Der ätherische, fast jazzige Beginn von 'Spuren' führt uns wieder fort von den Industrial Metal-Klängen und hin zu ganz, ganz kurzzeitig als Spoken Words erklingenden Vocals. Der Ausflug in diese Sphären bleibt knapp, da dürften sich NACHTSCHATTEN ruhig noch mehr trauen. Der anschließende Track 'Im Eis' ist dann derjenige, der vermutlich am meisten Melodeath in sich trägt, mit einem hauchfeinen elektronischen Einschlag, der schon manchen Death zum Dark Death veredelt hat.

Das fünfte und letzte Kapitel besteht wiederum aus nur einem Song, dem Titeltrack 'Polaris'. Dieser sticht nicht besonders hervor und fügt sich als Rausschmeißer nahtlos in das runde Konzept des Albums. Der Grad an Verkopftheit im Songwriting bleibt attraktiv, das Maß an Großspurigkeit gekonnt.

Was bleibt zusammenfassend zu sagen? Mit "Polaris" bringen NACHTSCHATTEN ihre Musik auf ein Fundament, das aus den oben immer wieder genannten Elementen Death, Prog, Dark- und Industrial Metal gegossen wurde. Mit der gekonnten Instrumentierung sowie den vor allem im dystopischen Dark- und Industrial-Anklang nun so richtig stimmig platzierten rauen Vocals kann mich "Polaris" überzeugen.
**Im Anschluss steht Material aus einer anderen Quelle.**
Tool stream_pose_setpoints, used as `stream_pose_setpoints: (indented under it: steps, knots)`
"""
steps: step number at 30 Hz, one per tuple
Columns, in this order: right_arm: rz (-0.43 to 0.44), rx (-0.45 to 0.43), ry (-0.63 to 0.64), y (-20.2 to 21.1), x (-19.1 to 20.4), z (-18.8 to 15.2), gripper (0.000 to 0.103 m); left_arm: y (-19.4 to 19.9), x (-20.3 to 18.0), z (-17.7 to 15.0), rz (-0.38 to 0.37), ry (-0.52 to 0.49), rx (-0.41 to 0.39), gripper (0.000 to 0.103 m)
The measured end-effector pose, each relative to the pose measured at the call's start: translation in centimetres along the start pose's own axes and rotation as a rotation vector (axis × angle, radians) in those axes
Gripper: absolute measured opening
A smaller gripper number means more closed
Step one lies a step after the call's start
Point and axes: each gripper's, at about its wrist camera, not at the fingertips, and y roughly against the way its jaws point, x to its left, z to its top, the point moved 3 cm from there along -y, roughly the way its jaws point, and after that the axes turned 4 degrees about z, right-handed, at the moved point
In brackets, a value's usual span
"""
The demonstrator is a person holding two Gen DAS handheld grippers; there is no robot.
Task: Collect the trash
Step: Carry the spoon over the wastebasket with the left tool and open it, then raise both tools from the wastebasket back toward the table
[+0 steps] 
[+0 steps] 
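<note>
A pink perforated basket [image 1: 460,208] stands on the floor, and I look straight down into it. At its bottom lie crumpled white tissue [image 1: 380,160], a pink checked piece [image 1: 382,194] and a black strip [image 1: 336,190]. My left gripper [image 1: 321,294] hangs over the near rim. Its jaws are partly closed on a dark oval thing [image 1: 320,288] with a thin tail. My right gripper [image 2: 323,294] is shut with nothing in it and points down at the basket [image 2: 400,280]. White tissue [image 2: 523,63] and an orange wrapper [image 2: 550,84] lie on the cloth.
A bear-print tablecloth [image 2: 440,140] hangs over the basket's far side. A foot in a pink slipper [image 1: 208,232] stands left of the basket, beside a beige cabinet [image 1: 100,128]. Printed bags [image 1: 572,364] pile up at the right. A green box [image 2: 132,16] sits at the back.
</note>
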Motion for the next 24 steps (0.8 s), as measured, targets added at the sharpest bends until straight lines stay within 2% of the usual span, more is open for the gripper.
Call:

Selten hören wir einige kitschige, simple Lines, die im ansonsten vielschichtigen, mächtigen Geschehen untergehen und damit nicht weiter ins Gewicht fallen. Klar muss man sich auch deutsche Lyrics trauen, weil Unebenheiten unsereinem hier viel eher auffallen als im Englischen - das ist eben so und fällt mir als Lyrics-Liebhaberin auf, soll insgesamt aber kein Manko sein. Schließlich erzählt "Polaris" ja ein kleines Epos, das die Hörerschaft schon nachvollziehen können sollte.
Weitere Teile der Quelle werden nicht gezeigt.